The attack does not require authentication, user interaction, or local access. Any attacker with network reachability to the management interface can deliver the payload. Routers exposing administration on the WAN side are reachable from the public internet.

Root Cause

The root cause is the absence of bounds checking on the webPage parameter before it is copied into a stack-allocated buffer. The handler trusts the length of attacker-controlled HTTP input. Common patterns behind this defect include unsafe use of strcpy, sprintf, or memcpy in CGI-style form handlers compiled for MIPS or ARM SoCs typical of consumer routers.

Attack Vector

Exploitation is performed over the network against the router's web administration interface. An attacker submits a POST or GET request to /goform/formWlanSetup with an oversized webPage value. The malformed request reaches the vulnerable handler, the copy operation overruns the buffer, and the HTTP daemon terminates abnormally. Public technical details are available in the GitHub CVE Report.

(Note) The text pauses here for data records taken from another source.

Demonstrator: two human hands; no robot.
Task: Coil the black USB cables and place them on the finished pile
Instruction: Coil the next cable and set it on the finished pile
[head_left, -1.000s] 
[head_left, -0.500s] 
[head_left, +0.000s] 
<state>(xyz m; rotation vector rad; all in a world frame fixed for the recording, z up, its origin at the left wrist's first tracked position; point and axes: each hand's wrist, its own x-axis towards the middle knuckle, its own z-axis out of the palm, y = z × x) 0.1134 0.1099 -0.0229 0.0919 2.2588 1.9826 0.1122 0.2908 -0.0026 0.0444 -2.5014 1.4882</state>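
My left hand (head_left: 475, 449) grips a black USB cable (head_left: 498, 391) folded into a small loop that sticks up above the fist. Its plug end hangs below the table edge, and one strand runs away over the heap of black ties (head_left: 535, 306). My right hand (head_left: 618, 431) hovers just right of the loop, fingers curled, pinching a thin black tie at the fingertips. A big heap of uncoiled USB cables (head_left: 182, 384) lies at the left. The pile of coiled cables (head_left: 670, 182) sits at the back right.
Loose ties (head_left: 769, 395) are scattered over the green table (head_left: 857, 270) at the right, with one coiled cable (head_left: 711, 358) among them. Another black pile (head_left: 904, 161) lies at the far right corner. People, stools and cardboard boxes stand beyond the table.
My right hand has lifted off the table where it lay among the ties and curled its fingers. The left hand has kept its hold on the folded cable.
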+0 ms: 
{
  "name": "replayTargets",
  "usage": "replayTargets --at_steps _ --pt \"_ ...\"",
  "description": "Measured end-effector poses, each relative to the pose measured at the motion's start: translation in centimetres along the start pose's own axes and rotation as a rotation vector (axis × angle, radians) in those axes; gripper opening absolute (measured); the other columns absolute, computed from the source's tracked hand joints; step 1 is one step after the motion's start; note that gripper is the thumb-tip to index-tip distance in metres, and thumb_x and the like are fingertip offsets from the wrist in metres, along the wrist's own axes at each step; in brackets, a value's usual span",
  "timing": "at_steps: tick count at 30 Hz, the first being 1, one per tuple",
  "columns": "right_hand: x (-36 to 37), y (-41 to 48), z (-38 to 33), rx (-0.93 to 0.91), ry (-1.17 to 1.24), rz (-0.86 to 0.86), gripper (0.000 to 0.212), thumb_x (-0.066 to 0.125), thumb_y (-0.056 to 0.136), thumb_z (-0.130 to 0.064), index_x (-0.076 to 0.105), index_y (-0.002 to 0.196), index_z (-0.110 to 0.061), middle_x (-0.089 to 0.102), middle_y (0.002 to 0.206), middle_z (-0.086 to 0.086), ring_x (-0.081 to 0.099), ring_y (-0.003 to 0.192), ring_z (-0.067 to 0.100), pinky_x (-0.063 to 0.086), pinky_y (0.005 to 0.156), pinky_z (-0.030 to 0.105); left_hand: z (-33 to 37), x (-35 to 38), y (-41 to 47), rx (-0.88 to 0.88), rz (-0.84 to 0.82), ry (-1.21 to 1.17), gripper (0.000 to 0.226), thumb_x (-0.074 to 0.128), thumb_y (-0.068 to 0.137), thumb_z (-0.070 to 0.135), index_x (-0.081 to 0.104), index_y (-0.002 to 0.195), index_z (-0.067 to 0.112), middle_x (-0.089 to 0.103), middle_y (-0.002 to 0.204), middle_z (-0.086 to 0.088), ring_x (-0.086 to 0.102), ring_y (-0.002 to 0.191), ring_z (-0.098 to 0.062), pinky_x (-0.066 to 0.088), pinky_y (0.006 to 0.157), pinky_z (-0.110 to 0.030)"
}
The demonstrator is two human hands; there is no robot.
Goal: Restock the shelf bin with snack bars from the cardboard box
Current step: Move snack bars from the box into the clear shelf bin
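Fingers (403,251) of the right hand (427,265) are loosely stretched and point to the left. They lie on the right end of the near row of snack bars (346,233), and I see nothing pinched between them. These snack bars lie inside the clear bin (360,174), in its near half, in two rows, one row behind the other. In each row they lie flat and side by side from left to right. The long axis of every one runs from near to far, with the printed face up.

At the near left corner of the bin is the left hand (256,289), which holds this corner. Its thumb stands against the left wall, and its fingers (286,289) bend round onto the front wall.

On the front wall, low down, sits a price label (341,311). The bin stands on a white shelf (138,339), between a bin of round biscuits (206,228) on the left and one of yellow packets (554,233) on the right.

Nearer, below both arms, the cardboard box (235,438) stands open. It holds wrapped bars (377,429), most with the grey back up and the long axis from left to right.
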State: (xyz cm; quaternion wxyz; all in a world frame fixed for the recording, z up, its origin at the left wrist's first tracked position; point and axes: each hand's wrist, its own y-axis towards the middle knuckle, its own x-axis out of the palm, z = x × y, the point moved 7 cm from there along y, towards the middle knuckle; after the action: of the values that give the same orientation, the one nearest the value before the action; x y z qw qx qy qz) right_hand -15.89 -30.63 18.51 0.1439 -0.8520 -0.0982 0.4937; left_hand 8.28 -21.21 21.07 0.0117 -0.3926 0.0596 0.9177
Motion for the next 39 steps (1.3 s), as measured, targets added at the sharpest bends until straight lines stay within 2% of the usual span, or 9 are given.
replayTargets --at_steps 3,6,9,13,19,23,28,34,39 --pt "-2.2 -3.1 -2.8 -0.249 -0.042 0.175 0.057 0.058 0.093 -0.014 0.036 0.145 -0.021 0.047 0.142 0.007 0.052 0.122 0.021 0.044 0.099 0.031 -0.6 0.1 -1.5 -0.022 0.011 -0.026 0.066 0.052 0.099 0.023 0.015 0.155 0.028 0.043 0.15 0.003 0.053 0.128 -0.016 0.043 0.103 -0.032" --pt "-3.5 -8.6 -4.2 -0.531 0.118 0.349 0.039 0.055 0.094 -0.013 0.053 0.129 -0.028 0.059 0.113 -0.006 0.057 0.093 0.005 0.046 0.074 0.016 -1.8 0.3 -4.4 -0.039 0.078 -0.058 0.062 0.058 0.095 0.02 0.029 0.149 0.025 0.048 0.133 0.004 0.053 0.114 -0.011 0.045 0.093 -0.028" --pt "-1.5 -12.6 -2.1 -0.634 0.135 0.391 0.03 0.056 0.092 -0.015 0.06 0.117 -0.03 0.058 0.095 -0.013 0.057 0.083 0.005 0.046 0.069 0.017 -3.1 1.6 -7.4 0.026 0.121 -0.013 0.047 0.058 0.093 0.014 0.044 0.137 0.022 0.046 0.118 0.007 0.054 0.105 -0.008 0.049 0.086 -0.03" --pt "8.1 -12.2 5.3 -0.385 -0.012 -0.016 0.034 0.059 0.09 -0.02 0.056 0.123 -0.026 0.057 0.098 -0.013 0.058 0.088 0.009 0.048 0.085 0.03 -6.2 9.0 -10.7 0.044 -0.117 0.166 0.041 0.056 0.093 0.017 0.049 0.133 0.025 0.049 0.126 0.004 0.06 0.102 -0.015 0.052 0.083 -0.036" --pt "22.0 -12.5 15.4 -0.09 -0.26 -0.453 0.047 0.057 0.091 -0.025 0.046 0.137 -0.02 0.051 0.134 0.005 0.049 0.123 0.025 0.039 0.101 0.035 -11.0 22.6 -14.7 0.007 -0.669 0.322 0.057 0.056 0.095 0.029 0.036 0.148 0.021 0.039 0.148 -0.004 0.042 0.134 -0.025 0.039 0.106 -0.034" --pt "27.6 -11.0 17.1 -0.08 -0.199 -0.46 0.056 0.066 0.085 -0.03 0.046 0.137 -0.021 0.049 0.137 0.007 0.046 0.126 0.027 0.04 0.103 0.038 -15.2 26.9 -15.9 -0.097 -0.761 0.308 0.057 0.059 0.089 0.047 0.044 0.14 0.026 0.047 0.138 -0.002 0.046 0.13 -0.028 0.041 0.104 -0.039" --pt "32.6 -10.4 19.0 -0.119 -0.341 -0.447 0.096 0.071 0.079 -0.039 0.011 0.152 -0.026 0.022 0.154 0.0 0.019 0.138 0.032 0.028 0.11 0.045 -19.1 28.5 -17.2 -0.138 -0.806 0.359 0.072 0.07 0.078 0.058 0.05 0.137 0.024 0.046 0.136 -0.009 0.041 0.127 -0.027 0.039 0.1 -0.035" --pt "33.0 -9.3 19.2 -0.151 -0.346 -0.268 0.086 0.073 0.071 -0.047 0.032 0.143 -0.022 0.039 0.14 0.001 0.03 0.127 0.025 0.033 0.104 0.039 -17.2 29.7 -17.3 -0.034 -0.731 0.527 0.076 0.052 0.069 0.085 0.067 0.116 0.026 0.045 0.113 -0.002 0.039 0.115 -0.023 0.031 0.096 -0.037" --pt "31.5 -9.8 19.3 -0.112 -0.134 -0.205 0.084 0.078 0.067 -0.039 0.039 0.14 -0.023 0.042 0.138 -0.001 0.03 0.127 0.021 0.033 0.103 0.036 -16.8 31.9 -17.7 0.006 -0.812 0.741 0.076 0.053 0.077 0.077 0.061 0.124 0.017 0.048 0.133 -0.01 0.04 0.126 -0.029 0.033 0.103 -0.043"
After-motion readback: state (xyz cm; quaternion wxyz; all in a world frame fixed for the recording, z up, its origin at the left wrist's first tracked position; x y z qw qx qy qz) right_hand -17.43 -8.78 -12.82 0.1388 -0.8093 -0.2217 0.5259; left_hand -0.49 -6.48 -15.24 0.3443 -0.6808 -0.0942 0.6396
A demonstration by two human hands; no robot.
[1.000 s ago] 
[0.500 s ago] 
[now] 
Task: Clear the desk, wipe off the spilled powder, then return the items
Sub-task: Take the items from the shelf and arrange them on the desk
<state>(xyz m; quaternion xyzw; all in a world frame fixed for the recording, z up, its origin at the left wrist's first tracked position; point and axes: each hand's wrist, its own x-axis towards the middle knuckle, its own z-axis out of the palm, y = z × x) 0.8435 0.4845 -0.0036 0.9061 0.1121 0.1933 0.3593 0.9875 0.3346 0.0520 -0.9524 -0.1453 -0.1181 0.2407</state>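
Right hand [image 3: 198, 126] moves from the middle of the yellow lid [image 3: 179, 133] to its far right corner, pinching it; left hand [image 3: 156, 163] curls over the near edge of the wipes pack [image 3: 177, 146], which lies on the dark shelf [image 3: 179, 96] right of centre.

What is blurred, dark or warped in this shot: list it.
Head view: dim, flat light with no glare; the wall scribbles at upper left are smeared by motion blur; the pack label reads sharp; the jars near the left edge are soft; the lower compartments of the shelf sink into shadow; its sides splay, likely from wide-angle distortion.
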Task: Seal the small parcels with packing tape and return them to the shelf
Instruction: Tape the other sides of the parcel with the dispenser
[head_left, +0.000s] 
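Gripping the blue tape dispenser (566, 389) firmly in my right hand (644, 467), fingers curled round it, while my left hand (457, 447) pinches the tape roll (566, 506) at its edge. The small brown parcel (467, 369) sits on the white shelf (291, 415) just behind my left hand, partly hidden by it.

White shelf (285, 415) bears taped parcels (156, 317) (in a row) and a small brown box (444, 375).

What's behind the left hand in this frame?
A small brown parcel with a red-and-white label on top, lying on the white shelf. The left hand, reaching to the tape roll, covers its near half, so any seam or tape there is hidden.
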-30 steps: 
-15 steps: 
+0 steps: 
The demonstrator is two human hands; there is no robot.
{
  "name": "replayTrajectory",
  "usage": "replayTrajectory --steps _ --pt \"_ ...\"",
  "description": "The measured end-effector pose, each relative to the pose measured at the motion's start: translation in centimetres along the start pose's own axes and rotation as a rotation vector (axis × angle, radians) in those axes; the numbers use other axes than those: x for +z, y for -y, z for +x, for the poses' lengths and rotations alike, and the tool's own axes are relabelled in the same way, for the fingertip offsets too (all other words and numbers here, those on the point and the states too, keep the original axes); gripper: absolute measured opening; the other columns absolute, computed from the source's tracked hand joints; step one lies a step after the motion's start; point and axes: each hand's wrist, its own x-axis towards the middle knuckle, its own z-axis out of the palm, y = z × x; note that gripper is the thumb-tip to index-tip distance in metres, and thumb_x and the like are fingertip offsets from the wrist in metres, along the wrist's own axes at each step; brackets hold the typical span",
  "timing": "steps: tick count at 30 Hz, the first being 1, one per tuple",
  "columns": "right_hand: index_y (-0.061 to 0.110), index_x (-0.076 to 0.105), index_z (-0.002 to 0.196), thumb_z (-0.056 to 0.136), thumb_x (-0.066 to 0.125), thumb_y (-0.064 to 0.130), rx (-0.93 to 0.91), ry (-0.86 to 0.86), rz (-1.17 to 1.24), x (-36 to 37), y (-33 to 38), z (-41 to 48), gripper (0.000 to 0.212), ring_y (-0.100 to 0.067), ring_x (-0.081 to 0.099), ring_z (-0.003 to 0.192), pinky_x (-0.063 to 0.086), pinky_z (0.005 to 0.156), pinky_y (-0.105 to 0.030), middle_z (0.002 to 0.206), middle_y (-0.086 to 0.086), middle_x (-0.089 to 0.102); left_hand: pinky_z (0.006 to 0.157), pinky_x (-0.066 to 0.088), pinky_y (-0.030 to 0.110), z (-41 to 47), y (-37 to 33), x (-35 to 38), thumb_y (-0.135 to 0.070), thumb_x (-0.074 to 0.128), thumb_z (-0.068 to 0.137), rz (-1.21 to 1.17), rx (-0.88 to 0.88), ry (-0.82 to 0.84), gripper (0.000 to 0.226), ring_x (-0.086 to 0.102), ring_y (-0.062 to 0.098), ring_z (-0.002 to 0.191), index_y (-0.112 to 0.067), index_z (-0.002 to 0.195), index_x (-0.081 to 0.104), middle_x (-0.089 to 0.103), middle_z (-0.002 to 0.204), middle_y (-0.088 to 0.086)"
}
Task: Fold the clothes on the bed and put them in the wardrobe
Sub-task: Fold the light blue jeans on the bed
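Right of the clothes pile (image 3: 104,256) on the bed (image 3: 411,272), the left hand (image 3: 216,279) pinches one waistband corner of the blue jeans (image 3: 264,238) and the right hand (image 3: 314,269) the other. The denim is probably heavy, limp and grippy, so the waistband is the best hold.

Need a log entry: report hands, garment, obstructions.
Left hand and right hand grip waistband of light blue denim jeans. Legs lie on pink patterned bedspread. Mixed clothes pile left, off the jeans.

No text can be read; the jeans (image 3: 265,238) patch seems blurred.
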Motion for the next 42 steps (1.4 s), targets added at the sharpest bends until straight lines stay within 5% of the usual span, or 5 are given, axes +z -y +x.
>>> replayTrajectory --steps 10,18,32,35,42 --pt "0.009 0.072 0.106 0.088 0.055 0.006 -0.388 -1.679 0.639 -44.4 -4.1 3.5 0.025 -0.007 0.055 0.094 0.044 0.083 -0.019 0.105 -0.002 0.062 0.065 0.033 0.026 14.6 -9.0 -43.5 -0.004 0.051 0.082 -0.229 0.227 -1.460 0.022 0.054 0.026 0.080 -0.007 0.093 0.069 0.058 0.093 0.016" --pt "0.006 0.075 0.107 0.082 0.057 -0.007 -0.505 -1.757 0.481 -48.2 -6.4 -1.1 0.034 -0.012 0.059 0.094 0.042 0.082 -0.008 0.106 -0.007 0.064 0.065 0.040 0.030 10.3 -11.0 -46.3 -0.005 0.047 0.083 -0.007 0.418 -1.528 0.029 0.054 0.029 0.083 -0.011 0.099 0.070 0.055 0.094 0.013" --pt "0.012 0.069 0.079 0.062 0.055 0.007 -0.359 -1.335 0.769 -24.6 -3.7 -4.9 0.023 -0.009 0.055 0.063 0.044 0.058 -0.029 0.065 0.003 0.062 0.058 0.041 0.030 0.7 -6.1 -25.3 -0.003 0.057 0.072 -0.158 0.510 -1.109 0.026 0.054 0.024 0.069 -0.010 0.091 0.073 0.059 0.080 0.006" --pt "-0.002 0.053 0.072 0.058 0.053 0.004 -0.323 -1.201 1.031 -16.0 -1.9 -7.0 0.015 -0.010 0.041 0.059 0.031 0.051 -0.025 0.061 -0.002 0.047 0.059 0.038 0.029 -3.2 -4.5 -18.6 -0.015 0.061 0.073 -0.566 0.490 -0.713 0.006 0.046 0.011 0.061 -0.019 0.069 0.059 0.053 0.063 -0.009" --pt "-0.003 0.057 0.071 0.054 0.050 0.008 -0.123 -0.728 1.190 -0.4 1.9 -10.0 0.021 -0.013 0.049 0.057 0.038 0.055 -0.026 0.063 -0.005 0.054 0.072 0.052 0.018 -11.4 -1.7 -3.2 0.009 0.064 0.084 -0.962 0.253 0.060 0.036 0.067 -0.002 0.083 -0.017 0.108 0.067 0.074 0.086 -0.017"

Detection Methods for CVE-2025-70244

Indicators of Compromise

  • Unexpected reboots or crashes of the DIR-513 web administration daemon
  • HTTP requests targeting /goform/formWlanSetup containing unusually long webPage parameter values
  • Repeated connection failures to the router management interface from external IP addresses
  • Web server log entries showing truncated or malformed POST bodies prior to a service restart

Detection Strategies

  • Inspect HTTP traffic to router management interfaces for parameter lengths exceeding reasonable form field sizes
  • Deploy network intrusion detection signatures matching oversized webPage parameters in requests to goform endpoints
  • Correlate router availability monitoring alerts with inbound HTTP traffic spikes targeting administrative ports

Monitoring Recommendations

  • Log all administrative HTTP requests reaching SOHO routers via upstream firewalls or network taps
  • Alert on repeated TCP resets or service restarts originating from the router management port
  • Track outbound DNS or NTP behavior changes that may indicate a router was crashed or rebooted into a default state

How to Mitigate CVE-2025-70244

Immediate Actions Required

  • Restrict access to the DIR-513 web administration interface to trusted internal management VLANs only
  • Disable remote (WAN-side) administration on all DIR-513 devices
  • Replace end-of-life DIR-513 hardware with a vendor-supported model that receives current firmware updates
  • Monitor the D-Link Security Bulletin page for any vendor guidance

Patch Information

The D-Link DIR-513 is a legacy product and firmware version 1.10 is the affected baseline. No patched firmware is referenced in the published advisory data. Refer to the D-Link Product Information page and the D-Link Security Bulletin for the latest vendor status. Where no patch is available, device replacement is the recommended remediation.

Workarounds

  • Place the router behind an upstream firewall that blocks unsolicited inbound traffic to TCP ports 80 and 443
  • Apply ACLs to permit administrative HTTP access only from a dedicated management host
  • Segment vulnerable routers off the production network until they can be decommissioned
  • Disable any UPnP or port-forwarding rules that expose the management interface to the internet
bash
# Example upstream firewall rule to block external access to router admin
iptables -A FORWARD -p tcp -d <router_ip> --dport 80 -m iprange ! --src-range 10.0.0.10-10.0.0.20 -j DROP
iptables -A FORWARD -p tcp -d <router_ip> --dport 443 -m iprange ! --src-range 10.0.0.10-10.0.0.20 -j DROP

Disclaimer: This content was generated using AI. While we strive for accuracy, please verify critical information with official sources.